The Debt Yield Test: A Great Equalizer
By Jay Maddox, Principal, Avison Young: How this alternative measurement levels the playing field compared to traditional underwriting ratios.
By Jay Maddox, Principal, Avison Young
Commercial real estate lenders customarily deploy two key loan underwriting ratios: the debt coverage ratio (DCR) and the loan-to-value ratio (LTV). But these ratios don’t necessarily paint a complete picture and can in some cases provide misleading results. Consequently, lenders are increasingly using a debt yield calculation as an additional loan sizing parameter. However, it isn’t being used universally and is often misunderstood. A deeper understanding reveals the debt yield can be the “equalizer” that levels the playing field compared to traditional underwriting ratios.
What is the Debt Yield?
Debt yield is the lender’s underwritten net operating income divided by the loan amount. For example, if the required minimum debt yield is 10 percent and the project NOI is $500,000, the maximum loan amount would be $5 million. A low debt yield requirement results in higher leverage and implies increased risk, while a high debt yield limits proceeds and implies less risk for the lender. Debt yield requirements are typically higher for bridge and construction loans than for permanent loans on stabilized properties.
Debt Yield vs. Traditional Underwriting Ratios
The LTV ratio is the loan amount divided by the property value. A low LTV ratio implies low risk, and vice versa for a high LTV ratio. However, the LTV ratio can be higher or lower for the same loan amount depending upon the valuation, while the debt yield would remain constant and independent of the valuation. As we experienced during the Great Recession, valuations can be overstated and volatile, and they can decline rapidly. Loans underwritten in 2006 and 2007 that appeared to be an acceptable risk based on 70 to 75 percent LTV ratios were suddenly underwater in 2008 and 2009, when values collapsed by 40 percent and a wave of foreclosures ensued. The obvious lesson learned is that today’s LTV may not be a reliable indicator of tomorrow’s risk.
The DCR is the lender’s underwritten NOI divided by debt service. For example, NOI of $500,000 with debt service of $400,000 would equate to a DCR of 1.25-to-1. However, the DCR can be manipulated by varying the principal amortization, the interest rate or both (see table at left.) In the table example, the lender’s threshold DCR is 1.25x for a proposed $6 million loan. By simply reducing the interest rate from 5.50 percent to 5.25 percent, the loan underwriting passes the DCR test, since the ratio increases from 1.22x to 1.26x.

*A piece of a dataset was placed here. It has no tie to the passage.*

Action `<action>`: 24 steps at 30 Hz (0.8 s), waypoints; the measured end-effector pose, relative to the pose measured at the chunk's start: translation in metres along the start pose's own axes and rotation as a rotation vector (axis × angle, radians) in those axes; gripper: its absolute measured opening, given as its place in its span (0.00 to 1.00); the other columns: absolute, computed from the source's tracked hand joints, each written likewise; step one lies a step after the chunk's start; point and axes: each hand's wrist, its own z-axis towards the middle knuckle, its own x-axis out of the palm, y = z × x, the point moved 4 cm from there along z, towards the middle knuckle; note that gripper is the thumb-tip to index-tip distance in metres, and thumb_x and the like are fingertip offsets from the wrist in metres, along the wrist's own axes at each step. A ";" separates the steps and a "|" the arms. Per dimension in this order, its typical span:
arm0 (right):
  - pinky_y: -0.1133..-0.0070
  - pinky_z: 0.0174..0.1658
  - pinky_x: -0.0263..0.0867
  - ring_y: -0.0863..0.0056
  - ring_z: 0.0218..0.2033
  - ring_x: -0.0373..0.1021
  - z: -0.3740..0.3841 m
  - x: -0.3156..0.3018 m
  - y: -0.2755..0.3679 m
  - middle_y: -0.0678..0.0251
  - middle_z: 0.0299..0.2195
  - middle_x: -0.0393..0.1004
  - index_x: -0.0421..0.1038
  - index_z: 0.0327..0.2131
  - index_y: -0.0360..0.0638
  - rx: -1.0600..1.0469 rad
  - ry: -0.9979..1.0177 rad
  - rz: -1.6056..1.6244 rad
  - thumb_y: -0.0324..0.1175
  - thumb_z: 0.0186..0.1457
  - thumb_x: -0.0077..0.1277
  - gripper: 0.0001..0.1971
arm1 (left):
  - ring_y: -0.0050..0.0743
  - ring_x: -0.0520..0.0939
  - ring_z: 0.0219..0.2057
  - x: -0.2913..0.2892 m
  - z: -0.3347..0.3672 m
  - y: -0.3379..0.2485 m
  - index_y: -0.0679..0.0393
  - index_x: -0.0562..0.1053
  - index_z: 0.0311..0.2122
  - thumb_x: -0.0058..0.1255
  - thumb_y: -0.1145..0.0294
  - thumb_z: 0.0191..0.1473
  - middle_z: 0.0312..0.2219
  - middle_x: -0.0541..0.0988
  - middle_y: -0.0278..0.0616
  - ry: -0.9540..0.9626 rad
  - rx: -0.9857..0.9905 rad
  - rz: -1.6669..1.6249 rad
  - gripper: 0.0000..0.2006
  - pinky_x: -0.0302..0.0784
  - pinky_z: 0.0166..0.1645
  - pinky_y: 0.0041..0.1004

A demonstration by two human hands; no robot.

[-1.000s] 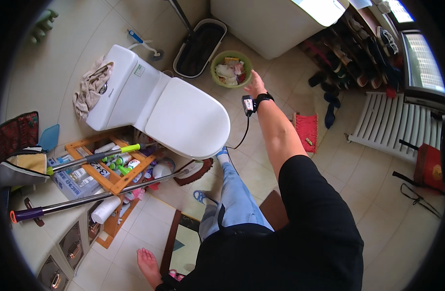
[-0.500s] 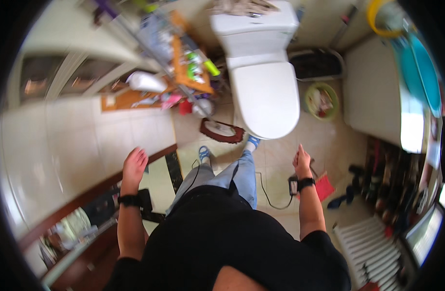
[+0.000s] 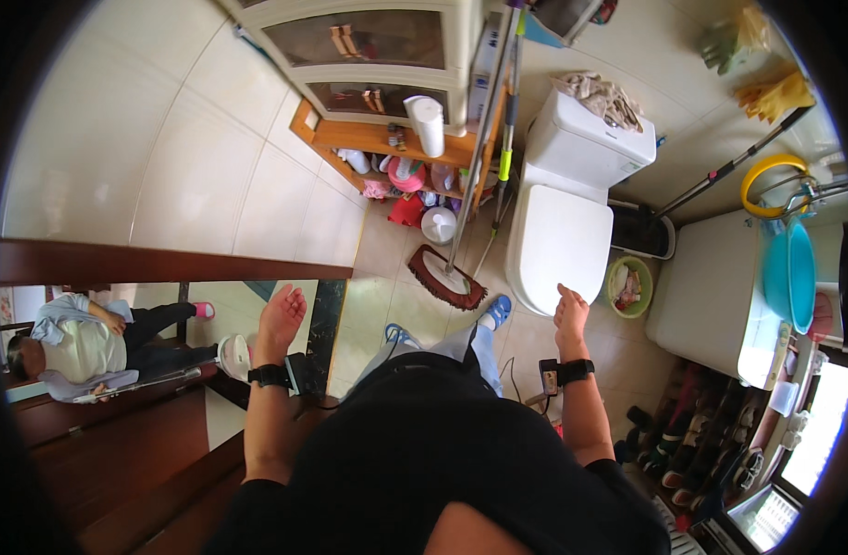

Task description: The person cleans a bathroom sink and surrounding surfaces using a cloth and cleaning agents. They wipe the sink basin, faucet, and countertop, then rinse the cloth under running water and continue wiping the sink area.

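Observation:
My left hand (image 3: pixel 282 319) is held out in front of me on the left, its fingers loosely bent and apart with nothing in them. It hovers by the dark door frame (image 3: pixel 324 324), not visibly touching it. My right hand (image 3: pixel 572 319) is empty too, fingers slightly curled, and appears in front of the white toilet (image 3: pixel 565 245) with its lid down. Both wrists wear black straps. A flat mop (image 3: pixel 447 277) with a brown fringed head stands on the floor between the toilet and an orange shelf (image 3: pixel 350 136).
Beyond the left doorway sits another person (image 3: pixel 86 347). A green waste basket (image 3: pixel 629 287) stands right of the toilet, near a white washing-machine-like box (image 3: pixel 706 287) bearing a turquoise basin (image 3: pixel 789 276). A shoe rack (image 3: pixel 697 430) is at lower right. A paper roll (image 3: pixel 428 125) tops the shelf.
My view has turned left: the toilet and mop sit farther right, and the seated person has come into view. Both hands stay raised and empty; the right fingers look looser.

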 end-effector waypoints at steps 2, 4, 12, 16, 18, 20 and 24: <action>0.83 0.14 0.39 0.90 0.11 0.45 -0.026 0.038 0.002 0.84 0.13 0.52 0.61 0.17 0.55 -0.073 0.012 -0.110 0.28 0.55 0.58 0.18 | 0.29 0.79 0.37 -0.038 0.020 -0.007 0.60 0.73 0.40 0.54 0.69 0.62 0.35 0.80 0.39 0.031 0.003 -0.119 0.07 0.79 0.44 0.26; 0.83 0.16 0.43 0.89 0.13 0.48 -0.049 0.081 -0.011 0.82 0.14 0.54 0.56 0.17 0.53 -0.166 0.139 -0.156 0.21 0.50 0.56 0.19 | 0.28 0.79 0.36 -0.082 0.024 -0.015 0.59 0.73 0.39 0.54 0.70 0.62 0.34 0.80 0.39 0.039 0.027 -0.239 0.06 0.78 0.44 0.26; 0.83 0.34 0.63 0.81 0.32 0.67 -0.149 0.313 -0.035 0.73 0.30 0.67 0.69 0.34 0.42 -0.460 0.722 -0.547 0.16 0.46 0.53 0.12 | 0.28 0.81 0.33 -0.242 -0.018 -0.052 0.59 0.74 0.38 0.53 0.69 0.62 0.31 0.81 0.38 -0.194 0.228 -0.618 0.05 0.80 0.39 0.26; 0.81 0.47 0.66 0.77 0.46 0.69 -0.213 0.429 -0.059 0.65 0.48 0.72 0.68 0.54 0.40 -0.276 1.093 -0.583 0.25 0.51 0.58 0.25 | 0.28 0.81 0.31 -0.273 -0.048 -0.071 0.62 0.75 0.40 0.56 0.68 0.60 0.33 0.80 0.39 -0.277 0.294 -0.709 0.09 0.81 0.39 0.26; 0.81 0.46 0.66 0.77 0.45 0.69 -0.250 0.482 -0.071 0.65 0.49 0.72 0.67 0.55 0.40 -0.246 1.164 -0.648 0.28 0.52 0.58 0.26 | 0.29 0.80 0.31 -0.278 -0.061 -0.081 0.61 0.74 0.41 0.55 0.66 0.61 0.33 0.80 0.40 -0.308 0.349 -0.725 0.09 0.81 0.39 0.27; 0.79 0.51 0.67 0.75 0.51 0.69 -0.271 0.527 -0.083 0.65 0.53 0.70 0.62 0.61 0.42 -0.245 1.226 -0.795 0.32 0.57 0.57 0.28 | 0.29 0.80 0.31 -0.291 -0.065 -0.085 0.60 0.74 0.41 0.54 0.66 0.62 0.33 0.79 0.40 -0.321 0.380 -0.748 0.09 0.81 0.39 0.28; 0.82 0.47 0.67 0.76 0.45 0.73 -0.273 0.585 -0.105 0.65 0.52 0.71 0.60 0.62 0.39 -0.211 1.241 -0.901 0.32 0.60 0.53 0.28 | 0.29 0.79 0.27 -0.302 -0.058 -0.107 0.56 0.73 0.37 0.52 0.61 0.64 0.27 0.78 0.38 -0.330 0.438 -0.720 0.10 0.80 0.34 0.28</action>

In the second example, the loan fails the DCR test at 25- or 27-year amortization but passes the test using 30-year amortization.
Despite the above manipulations, the debt yield calculation remains constant at 8.33 percent and provides a static risk measure independent of the interest rate or amortization period. If the lender’s debt yield requirement is less than 8.33 percent, the loan amount would meet the test, and if greater than 8.33 percent, the loan would not meet the test. The debt yield test is the “equalizer” because it doesn’t rely on these factors and therefore is an objective risk measure.
Assessing Repayment Risk
When underwriting any loan, the lender must assess the future likelihood of repayment via refinancing the loan at maturity. Lenders typically assume higher exit cap rates and interest rates, and may also assume more conservative DCR or LTV ratios than the initial loan underwriting. However, as discussed, these ratios can be manipulated by varying the interest rate, amortization period or market value. On the contrary, using an exit debt yield provides a static risk measure that is independent of these factors.

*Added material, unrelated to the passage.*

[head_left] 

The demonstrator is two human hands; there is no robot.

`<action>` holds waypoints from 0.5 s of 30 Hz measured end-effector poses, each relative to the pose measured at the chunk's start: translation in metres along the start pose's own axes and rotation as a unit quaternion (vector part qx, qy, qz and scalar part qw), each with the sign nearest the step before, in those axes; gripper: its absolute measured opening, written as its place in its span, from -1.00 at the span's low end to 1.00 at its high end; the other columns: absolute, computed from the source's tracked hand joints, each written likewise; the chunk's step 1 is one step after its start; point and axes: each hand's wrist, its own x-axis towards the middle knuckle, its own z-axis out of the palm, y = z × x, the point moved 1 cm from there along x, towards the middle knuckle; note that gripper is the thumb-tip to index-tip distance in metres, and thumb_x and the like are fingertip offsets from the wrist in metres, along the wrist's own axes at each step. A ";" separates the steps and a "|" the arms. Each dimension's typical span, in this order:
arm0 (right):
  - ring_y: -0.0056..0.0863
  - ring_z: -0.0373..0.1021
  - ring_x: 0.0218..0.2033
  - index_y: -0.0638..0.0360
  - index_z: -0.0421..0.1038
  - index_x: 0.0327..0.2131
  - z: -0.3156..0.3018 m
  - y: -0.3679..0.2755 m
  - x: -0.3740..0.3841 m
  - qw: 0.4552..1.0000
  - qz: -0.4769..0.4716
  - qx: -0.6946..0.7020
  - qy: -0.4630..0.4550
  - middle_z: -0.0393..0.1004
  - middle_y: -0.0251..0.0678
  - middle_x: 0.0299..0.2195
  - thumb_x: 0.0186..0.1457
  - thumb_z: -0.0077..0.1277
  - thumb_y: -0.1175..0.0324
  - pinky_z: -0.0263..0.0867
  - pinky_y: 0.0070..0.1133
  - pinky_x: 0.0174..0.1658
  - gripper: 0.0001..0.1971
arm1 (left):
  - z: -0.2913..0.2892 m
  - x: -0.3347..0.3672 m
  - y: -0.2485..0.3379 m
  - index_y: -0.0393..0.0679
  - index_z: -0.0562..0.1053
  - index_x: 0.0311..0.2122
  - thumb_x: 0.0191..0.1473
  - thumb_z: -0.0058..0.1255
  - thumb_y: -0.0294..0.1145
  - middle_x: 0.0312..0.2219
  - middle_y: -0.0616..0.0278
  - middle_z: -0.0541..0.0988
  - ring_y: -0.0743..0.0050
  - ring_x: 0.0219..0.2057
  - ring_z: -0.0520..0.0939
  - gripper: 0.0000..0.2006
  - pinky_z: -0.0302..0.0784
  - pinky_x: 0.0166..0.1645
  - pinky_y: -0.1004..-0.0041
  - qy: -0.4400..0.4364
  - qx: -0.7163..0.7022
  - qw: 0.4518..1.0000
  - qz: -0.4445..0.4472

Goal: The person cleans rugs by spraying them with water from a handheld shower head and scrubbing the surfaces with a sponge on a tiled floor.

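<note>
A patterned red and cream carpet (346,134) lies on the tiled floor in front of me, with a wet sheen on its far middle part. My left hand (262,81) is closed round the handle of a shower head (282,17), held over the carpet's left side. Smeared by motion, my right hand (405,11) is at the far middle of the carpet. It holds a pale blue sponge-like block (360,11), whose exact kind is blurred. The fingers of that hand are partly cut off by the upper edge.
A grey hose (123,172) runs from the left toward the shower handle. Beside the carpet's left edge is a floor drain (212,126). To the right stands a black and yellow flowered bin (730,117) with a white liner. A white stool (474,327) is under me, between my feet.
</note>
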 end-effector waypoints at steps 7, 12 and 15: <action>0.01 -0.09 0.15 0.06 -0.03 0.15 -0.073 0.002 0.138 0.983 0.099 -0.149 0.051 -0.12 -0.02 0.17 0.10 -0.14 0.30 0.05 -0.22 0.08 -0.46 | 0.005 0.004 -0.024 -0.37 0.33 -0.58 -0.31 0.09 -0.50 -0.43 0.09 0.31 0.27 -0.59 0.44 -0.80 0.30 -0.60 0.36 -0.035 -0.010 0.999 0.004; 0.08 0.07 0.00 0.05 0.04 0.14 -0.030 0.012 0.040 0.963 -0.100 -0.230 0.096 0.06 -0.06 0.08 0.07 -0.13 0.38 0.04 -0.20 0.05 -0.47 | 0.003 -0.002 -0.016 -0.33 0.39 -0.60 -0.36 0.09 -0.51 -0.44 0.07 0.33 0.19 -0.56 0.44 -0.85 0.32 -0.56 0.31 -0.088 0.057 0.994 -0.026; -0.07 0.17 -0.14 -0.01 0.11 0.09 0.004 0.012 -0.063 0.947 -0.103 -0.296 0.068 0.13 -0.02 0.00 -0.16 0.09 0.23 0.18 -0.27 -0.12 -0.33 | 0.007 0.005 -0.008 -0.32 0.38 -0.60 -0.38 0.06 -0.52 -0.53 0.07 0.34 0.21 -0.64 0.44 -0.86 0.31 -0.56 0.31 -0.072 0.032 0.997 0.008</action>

To be sure, commercial real estate loan underwriting involves a much deeper assessment than financial ratio analysis, which does not take into account the borrower’s financial strength, tenant credit quality, property location or the impact of competing developments (to name a few considerations). However, lenders are increasingly deploying the debt yield in their underwriting, and borrowers need to clearly understand how the lender uses it early in the loan underwriting process in order to avoid surprises later.